I checked out the connection data in order to get the right configuration for wireguard, the endpoint redirected to 162.159.192.5:2408 and therefore the warp server changed as same as the setting of private dns which is no more HKG

I am now using free private dns provided from Alibaba, there are other private dns supporter, the connection speed goes rapidly than official application through wireguard

Google: dns.google

Cloudflare: http://1dot1dot1dot1.cloudflare-dns.com

Quad9: http://dns.quad9.net

CleanBrowsing: http://security-filter-dns.cleanbrowsing.org

红鱼 DNS: http://dns.rubyfish.cn

[dongle-the-gadget]

Changing IP endpoint to 162.159.192.5 doesn't help me in this case.

[dongle-the-gadget]

I believe that in order to properly handle rerouted servers we would have to generate a client ID in the reserved portion of the payload.

[PeakGymnast]

I believe that in order to properly handle rerouted servers we would have to generate a client ID in the reserved portion of the payload.

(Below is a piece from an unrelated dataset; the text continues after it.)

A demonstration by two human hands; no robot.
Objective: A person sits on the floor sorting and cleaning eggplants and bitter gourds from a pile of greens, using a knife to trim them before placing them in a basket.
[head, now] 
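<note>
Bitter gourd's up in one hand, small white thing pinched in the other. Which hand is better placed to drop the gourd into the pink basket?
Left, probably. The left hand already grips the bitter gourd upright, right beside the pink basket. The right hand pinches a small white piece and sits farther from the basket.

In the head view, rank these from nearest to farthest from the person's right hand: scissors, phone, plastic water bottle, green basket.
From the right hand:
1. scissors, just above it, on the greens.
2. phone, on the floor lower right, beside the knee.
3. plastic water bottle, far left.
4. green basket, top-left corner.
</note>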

I don't know, but it is now working for me

[dongle-the-gadget]

That seems to be more of a workaround to redirect traffic in a fully operational server instead of handling routing.

[dongle-the-gadget]

Maybe each servers supporting WARP traffic @ Cloudflare behaves similarly to engage?

[PeakGymnast]

I have been using wireguard functionally these days, but what confused me is that this configuration does only connected a few minutes and the useage of network data never exceeded over the maximum of 1 GB per each connection. And then closed by remote server

So there appeared another question，when i used Android tool to export the configuration of warp. I noticed that there was some different length between official private key and warp private key.

[dongle-the-gadget]

It is normal for the private key to be longer than the public key.